Content Warning: This section of the guide includes discussion of animal cruelty and/or death, child death, graphic violence, illness, and death by suicide.

Part 1: “Collapse”

Part 1, Prologue Summary: “Deposit 69818060-1-77, Harp Oletsky’s First Memory”

On Harp’s sixth birthday, he is forced to help his father and the other townsmen kill a herd of wild rabbits. They have trapped the rabbits, which have been destroying the wheat crop, but Harp wants nothing to do with the act of clubbing the rabbits to death.

Part 1, Chapter 1 Summary: “The Prairie Witch”

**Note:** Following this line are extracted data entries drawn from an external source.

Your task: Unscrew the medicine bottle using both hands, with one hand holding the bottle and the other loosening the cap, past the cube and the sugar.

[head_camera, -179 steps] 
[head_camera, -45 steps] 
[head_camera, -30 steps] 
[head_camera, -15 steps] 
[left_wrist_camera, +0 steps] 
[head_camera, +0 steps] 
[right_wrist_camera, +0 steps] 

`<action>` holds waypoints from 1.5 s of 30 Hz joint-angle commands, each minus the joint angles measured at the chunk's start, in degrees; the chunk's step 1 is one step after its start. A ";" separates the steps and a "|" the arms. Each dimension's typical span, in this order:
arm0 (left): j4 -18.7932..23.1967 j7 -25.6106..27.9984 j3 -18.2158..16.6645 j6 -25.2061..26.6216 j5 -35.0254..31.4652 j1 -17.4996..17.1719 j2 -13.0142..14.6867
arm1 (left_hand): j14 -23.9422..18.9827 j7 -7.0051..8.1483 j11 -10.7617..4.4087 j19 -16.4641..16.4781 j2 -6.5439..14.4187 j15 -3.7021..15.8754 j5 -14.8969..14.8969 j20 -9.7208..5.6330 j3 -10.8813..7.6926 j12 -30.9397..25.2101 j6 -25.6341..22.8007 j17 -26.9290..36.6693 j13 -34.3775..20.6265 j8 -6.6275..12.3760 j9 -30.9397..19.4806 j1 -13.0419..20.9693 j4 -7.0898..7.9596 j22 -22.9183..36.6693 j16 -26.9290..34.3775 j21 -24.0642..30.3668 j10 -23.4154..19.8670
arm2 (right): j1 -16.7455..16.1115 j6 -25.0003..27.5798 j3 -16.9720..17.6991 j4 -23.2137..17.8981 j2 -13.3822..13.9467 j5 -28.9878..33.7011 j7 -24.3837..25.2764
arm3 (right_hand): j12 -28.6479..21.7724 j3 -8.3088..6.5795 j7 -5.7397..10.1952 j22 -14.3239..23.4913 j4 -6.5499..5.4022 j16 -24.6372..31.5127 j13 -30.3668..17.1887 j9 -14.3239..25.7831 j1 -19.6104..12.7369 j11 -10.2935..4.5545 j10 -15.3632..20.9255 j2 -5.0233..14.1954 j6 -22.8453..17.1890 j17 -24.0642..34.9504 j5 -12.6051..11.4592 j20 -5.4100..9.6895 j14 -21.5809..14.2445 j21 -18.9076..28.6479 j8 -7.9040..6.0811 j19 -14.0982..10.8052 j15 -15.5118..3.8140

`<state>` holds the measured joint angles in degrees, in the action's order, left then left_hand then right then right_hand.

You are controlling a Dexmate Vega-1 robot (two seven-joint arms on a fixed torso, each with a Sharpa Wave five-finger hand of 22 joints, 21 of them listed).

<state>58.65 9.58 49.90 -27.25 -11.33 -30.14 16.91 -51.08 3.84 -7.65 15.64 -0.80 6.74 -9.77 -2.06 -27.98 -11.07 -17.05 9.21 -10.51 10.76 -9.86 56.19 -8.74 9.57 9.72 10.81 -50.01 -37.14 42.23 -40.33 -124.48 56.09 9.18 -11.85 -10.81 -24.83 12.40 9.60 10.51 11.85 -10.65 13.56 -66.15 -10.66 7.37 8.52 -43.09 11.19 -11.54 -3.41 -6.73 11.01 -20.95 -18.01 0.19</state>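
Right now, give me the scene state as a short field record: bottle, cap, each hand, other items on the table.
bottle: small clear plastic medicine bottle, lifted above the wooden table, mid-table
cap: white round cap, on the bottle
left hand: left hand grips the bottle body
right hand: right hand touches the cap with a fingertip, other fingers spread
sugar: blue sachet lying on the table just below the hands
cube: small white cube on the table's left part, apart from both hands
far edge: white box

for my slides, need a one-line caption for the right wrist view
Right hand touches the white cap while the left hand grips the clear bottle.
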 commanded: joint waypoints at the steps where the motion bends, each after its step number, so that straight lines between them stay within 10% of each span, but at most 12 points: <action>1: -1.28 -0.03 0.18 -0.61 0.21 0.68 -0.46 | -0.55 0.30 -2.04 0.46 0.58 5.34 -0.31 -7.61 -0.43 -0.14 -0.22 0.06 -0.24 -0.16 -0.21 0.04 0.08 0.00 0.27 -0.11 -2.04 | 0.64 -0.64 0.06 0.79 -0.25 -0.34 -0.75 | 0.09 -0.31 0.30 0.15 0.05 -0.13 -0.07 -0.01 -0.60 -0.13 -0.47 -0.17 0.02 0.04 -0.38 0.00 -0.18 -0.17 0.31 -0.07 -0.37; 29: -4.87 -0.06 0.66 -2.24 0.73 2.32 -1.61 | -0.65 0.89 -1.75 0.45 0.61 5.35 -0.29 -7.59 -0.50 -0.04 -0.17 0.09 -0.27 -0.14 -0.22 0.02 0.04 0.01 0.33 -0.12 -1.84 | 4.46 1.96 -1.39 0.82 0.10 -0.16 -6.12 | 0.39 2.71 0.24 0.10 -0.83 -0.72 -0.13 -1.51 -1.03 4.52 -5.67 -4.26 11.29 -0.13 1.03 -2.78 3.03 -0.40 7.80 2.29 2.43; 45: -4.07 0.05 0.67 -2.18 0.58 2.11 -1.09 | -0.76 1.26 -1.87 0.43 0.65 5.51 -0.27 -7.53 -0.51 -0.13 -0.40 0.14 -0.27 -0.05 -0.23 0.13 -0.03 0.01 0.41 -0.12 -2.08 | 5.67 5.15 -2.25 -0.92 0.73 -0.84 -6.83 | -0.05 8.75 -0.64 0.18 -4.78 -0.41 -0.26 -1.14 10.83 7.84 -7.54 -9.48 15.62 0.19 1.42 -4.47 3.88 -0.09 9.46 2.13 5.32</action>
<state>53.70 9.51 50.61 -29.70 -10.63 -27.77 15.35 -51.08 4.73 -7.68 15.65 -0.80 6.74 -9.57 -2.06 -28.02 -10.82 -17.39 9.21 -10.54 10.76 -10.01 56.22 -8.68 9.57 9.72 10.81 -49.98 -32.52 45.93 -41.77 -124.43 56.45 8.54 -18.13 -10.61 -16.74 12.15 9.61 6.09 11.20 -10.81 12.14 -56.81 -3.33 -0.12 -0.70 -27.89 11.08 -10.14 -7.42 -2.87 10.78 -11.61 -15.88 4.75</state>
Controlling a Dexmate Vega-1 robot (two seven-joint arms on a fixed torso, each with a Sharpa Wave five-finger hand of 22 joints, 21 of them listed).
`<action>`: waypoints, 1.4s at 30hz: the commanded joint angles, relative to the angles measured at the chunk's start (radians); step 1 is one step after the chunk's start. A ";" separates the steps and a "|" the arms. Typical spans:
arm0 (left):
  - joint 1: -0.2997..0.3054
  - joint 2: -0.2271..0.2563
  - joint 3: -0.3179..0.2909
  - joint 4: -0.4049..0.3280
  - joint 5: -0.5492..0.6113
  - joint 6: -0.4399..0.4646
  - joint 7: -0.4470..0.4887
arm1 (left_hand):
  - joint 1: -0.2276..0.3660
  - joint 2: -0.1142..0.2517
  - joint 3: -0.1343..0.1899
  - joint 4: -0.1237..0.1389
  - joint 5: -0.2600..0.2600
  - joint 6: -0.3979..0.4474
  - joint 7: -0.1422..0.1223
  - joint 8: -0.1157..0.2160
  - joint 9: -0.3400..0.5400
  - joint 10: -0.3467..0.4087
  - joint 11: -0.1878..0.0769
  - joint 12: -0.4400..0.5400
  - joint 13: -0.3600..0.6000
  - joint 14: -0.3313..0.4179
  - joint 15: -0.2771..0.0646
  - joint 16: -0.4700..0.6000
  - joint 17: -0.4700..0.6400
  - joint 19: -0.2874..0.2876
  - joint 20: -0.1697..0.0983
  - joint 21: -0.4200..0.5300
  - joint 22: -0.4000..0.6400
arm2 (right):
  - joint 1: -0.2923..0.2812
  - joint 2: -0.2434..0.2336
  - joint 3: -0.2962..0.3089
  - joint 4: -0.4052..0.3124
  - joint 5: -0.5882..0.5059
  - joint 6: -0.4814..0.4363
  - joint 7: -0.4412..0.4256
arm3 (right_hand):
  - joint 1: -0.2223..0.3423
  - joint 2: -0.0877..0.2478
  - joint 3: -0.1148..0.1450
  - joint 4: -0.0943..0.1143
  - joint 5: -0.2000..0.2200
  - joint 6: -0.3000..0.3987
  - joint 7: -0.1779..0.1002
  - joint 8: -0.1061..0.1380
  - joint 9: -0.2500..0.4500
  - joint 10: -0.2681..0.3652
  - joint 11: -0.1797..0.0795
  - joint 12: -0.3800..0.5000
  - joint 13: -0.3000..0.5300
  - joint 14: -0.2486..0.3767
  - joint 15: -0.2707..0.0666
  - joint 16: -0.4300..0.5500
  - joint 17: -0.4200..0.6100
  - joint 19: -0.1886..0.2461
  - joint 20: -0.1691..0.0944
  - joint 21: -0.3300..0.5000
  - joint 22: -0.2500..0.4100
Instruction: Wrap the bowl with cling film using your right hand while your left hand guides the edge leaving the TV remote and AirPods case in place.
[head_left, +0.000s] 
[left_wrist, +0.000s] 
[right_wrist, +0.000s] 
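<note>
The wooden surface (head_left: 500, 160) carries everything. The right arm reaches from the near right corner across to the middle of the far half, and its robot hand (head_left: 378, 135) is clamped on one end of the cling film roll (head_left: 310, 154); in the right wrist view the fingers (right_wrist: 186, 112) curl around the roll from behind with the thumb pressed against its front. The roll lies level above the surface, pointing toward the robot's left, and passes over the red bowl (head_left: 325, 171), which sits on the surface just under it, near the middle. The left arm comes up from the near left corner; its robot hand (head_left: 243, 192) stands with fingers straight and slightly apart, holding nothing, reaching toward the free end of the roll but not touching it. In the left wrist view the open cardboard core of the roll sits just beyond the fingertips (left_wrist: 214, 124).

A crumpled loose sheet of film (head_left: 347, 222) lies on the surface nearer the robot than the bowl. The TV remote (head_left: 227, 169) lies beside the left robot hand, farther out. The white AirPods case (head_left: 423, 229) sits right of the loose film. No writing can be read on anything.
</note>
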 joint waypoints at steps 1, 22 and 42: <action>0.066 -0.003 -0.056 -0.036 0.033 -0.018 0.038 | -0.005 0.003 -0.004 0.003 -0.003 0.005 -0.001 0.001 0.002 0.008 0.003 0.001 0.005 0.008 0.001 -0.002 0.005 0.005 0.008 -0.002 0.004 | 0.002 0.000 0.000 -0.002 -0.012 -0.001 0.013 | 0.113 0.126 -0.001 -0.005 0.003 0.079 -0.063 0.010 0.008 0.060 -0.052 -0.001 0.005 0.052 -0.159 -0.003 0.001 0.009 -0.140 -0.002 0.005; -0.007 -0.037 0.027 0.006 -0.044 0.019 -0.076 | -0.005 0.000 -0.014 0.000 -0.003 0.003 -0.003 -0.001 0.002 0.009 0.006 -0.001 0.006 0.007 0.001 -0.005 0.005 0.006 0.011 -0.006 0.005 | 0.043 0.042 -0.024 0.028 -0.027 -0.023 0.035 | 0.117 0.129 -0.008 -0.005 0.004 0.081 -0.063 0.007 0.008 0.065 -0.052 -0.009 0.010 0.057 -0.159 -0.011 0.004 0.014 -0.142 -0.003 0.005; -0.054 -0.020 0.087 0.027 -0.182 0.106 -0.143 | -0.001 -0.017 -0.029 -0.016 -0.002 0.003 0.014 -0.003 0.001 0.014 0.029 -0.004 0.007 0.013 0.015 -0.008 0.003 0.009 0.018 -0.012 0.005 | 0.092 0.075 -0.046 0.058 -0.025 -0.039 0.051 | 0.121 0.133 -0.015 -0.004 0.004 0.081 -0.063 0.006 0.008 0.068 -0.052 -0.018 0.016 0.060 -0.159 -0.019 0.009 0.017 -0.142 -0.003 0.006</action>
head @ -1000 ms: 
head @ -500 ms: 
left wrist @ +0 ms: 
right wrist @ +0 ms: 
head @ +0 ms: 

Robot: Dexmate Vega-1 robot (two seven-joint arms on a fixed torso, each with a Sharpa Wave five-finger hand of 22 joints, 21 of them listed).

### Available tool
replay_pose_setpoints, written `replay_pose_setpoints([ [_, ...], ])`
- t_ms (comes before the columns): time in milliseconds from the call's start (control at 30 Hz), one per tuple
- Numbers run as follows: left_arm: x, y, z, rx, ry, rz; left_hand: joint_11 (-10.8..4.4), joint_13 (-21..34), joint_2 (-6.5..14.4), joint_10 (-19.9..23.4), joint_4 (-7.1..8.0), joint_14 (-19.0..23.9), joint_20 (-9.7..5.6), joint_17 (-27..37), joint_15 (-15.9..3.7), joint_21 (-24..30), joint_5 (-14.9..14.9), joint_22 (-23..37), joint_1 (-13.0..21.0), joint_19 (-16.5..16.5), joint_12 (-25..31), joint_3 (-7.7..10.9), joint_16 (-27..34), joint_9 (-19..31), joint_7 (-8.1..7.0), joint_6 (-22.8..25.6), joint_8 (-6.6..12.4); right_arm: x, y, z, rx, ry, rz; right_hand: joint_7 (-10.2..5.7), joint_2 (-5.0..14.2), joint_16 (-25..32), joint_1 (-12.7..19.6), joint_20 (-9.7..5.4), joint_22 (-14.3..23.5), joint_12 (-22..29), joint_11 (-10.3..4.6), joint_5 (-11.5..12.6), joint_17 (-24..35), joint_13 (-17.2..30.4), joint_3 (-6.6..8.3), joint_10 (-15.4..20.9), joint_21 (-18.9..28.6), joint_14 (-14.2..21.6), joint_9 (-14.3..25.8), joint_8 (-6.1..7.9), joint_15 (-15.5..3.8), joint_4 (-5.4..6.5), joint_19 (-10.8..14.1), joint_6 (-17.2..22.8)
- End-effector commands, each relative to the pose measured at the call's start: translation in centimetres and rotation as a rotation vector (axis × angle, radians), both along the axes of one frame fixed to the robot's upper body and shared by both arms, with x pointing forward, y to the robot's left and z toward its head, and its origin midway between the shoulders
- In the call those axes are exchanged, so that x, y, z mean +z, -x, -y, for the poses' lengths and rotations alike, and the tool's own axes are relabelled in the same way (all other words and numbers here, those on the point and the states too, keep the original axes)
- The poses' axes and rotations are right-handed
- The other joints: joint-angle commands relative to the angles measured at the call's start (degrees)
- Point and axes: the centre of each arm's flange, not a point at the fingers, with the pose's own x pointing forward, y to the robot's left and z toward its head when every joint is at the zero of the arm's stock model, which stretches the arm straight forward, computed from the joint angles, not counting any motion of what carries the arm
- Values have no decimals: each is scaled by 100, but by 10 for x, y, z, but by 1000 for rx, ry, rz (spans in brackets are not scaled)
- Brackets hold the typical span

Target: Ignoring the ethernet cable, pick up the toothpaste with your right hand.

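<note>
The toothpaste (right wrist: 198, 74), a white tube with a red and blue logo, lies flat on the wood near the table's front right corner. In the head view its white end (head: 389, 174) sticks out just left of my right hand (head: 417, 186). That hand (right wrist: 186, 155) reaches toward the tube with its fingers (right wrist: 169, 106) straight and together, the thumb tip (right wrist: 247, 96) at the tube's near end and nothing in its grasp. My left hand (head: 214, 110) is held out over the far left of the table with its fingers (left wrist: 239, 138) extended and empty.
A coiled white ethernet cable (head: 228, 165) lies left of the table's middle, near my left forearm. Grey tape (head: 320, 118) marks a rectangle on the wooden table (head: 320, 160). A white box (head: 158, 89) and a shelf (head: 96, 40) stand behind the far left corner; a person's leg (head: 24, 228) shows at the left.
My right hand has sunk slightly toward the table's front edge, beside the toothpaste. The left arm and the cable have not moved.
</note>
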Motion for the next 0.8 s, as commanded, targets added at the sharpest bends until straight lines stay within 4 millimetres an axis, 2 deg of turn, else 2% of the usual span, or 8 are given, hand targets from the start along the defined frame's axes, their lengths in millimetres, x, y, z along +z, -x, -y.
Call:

A prairie witch known as the Antidote is chained to a bed in the Uz jail. The town of Uz, Nebraska, is suffering a drought. The Antidote is what is known as a “Vault”: She has the ability to take other people’s unwanted memories and store them inside herself, as if she were a bank. This causes the depositor to forget the memory entirely until he or she withdraws it from the Antidote. But, as she awakens this morning, the Antidote feels suddenly bankrupt, knowing that she has, for the first time, lost all of the memories she has been storing. She recalls giving birth to a son at the Home for Unwed Mothers in Milford, Nebraska, when she was 15. After the baby was born, she briefly nursed him but then was told that he had died. The Antidote believes this is a lie and assumes her son is alive somewhere.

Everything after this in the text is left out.